» PROBLEM REQUIREMENTS
Find every line in the entries that holds the string "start" and report it.

*** Opening RECORDS SHOWN ***

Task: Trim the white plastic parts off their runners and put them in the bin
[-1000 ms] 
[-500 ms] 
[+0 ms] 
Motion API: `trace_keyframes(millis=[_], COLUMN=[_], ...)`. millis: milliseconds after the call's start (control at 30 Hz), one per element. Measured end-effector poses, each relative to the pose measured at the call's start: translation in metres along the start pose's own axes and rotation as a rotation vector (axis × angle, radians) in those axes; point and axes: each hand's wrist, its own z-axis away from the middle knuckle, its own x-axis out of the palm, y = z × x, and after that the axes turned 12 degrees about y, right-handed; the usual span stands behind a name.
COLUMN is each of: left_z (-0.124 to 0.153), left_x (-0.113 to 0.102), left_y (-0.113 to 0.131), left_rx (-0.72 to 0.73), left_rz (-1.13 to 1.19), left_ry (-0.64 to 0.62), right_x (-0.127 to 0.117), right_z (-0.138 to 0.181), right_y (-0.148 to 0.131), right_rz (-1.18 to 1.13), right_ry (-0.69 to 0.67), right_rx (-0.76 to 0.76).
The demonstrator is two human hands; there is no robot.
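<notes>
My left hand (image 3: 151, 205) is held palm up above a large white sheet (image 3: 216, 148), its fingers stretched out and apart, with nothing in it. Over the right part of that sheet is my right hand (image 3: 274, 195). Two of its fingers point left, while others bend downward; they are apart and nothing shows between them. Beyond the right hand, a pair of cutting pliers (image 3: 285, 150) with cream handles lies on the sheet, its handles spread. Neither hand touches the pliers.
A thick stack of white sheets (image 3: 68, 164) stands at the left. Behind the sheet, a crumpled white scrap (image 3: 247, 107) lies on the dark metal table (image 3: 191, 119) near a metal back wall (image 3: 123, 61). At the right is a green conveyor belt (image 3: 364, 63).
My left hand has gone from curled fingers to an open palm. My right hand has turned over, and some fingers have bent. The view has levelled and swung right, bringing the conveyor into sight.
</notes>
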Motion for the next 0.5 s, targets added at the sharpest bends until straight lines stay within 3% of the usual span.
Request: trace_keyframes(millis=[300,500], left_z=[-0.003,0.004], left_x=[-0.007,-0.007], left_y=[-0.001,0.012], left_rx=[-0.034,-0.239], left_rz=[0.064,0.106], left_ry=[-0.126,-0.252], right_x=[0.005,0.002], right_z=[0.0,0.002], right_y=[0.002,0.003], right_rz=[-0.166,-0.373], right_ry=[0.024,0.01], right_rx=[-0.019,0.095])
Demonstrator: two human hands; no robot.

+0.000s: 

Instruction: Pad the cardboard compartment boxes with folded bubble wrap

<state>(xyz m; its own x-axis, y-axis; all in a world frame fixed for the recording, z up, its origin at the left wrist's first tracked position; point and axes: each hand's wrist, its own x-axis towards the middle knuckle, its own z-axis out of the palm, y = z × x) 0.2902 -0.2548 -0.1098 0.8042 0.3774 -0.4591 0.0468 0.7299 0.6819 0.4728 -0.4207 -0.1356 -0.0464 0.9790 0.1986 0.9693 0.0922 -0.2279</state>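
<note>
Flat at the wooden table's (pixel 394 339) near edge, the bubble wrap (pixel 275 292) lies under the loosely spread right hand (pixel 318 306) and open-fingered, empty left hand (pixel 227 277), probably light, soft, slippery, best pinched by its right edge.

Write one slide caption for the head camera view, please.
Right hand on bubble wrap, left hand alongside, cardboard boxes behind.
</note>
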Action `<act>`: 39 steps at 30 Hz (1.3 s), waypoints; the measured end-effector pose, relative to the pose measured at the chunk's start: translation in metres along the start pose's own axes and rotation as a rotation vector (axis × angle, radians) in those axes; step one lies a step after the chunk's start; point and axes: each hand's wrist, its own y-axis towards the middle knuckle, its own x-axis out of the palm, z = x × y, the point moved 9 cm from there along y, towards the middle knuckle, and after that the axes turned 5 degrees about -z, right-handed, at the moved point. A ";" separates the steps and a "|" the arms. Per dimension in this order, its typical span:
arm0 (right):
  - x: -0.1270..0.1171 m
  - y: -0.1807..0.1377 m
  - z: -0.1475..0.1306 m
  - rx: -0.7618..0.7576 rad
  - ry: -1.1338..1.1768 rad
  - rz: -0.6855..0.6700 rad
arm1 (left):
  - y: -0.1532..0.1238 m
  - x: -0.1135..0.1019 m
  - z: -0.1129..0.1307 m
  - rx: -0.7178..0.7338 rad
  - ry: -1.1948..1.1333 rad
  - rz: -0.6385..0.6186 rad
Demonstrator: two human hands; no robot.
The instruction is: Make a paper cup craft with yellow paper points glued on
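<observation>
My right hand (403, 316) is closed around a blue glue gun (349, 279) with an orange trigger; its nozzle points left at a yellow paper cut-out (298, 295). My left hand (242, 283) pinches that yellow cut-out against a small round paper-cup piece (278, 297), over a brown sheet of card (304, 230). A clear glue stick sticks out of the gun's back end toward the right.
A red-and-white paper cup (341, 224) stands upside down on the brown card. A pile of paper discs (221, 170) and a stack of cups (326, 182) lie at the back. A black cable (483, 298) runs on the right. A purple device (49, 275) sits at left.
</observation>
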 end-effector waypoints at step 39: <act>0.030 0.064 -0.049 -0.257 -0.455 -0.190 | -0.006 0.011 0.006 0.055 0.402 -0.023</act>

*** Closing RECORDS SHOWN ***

» EXERCISE OUTPUT
Motion API: `trace_keyframes(millis=[_], COLUMN=[_], ...)`. millis: milliseconds after the call's start (control at 30 Hz), one per element. Measured end-effector poses, each relative to the pose measured at the call's start: translation in metres along the start pose's own axes and rotation as a rotation vector (axis × angle, radians) in those axes; point and axes: each hand's wrist, its own z-axis away from the middle knuckle, its own x-axis out of the palm, y = z × x, and after that the axes turned 12 degrees about y, right-handed; the usual span stands behind a name.
Action `<act>`: 39 steps at 30 Hz (1.3 s), waypoints; the measured end-effector pose, relative to the pose measured at the chunk's start: translation in metres along the start pose's own axes and rotation as a rotation vector (axis × angle, radians) in those axes; step one lies a step after the chunk's start; point and axes: each hand's wrist, its own y-axis towards the middle knuckle, its own x-axis out of the palm, z = x × y, the point moved 9 cm from there along y, towards the middle knuckle, and after that the axes turned 5 degrees about -z, right-handed, at the moved point. A ";" separates the steps and a "|" the arms. Per dimension in this order, its typical span:

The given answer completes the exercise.